Ulugbek Inoyatov, the leader of the People’s Democratic Party of Uzbekistan, received the party’s nomination for president at its 13th congress in Tashkent on 29 May. The congress also adopted the candidate’s programme for the upcoming early presidential election, scheduled for 9 July.
The party nominated Ulugbek Inoyatov as its presidential candidate on May 12. The Central Election Commission approved the nomination papers submitted by the party.
According to the statement, the candidate’s programme aims to build a democratic social state in Uzbekistan with the principles of social justice, social equality and people’s power.
The programme contains about 100 proposals and initiatives for the state and society’s development, ensuring equal rights and opportunities, and pursuing a strong social policy.
In particular, the programme plans to reform the pension system, pass laws on minimum consumer spending, apartment buildings and shared construction, state support for housing construction, digitize health services, increase foreign language and IT teaching hours in schools, introduce “school tax”, a rent compensation scheme for doctoral students, improve pensioners' living standards and social participation.

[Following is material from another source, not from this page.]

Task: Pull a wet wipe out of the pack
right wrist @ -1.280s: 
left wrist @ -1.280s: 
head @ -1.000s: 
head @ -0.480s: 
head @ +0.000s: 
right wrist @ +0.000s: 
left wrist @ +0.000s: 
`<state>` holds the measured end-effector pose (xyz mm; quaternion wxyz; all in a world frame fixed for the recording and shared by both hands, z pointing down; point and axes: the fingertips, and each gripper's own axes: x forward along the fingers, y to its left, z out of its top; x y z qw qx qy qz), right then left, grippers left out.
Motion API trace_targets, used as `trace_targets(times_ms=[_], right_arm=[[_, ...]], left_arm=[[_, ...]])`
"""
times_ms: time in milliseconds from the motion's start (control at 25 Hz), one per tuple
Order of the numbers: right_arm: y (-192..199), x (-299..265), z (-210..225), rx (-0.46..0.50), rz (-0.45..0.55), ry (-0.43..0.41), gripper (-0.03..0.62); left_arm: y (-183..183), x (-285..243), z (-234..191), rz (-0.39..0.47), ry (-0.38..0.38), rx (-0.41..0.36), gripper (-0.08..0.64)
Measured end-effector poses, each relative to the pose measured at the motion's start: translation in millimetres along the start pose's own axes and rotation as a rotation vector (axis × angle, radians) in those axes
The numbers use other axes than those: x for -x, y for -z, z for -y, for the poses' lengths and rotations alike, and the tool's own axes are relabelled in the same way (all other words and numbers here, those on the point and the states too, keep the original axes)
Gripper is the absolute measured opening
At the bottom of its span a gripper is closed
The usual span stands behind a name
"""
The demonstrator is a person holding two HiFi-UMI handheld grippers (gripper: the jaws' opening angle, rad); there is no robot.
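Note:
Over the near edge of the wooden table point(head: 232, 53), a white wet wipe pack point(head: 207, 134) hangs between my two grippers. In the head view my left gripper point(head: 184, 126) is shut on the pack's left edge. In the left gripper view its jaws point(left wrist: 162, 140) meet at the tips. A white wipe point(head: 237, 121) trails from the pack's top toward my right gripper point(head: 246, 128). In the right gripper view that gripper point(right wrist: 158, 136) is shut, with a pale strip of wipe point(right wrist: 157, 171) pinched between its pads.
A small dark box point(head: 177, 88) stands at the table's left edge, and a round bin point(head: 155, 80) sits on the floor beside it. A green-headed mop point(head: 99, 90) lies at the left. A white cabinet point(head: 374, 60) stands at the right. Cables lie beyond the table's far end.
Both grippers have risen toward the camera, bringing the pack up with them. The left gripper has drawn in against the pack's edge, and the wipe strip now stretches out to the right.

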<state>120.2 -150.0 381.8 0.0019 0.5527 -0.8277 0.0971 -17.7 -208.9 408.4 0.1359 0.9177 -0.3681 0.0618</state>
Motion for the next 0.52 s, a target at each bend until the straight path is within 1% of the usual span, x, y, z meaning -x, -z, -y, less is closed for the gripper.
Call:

The programme also aims to keep the state’s active role and involvement in the economy to create a socially oriented market economy “as the foundation of sustainable development and social welfare”. The candidate plans to offer the same privileges to local investors as foreign investors, to tax luxury property, to tax people who do business or advertising on the internet and social networks and others.
The candidate’s programme focuses on judicial reform as a guarantee of the rule of law, equality and human rights. He suggests to rotate the heads of regional and district (city) courts every year, introduce jury trials, enhance the work of oversight bodies (inspectorates) in the field and the role of public control and labour inspectorates in protecting the labour rights of citizens.
The programme also addresses the issue of “constructive foreign policy, based on openness and priority of national interests.” Suggestions in this direction include joining international human rights instruments, ensuring openness and transparency of the External Labour Migration Agency and enhancing public control.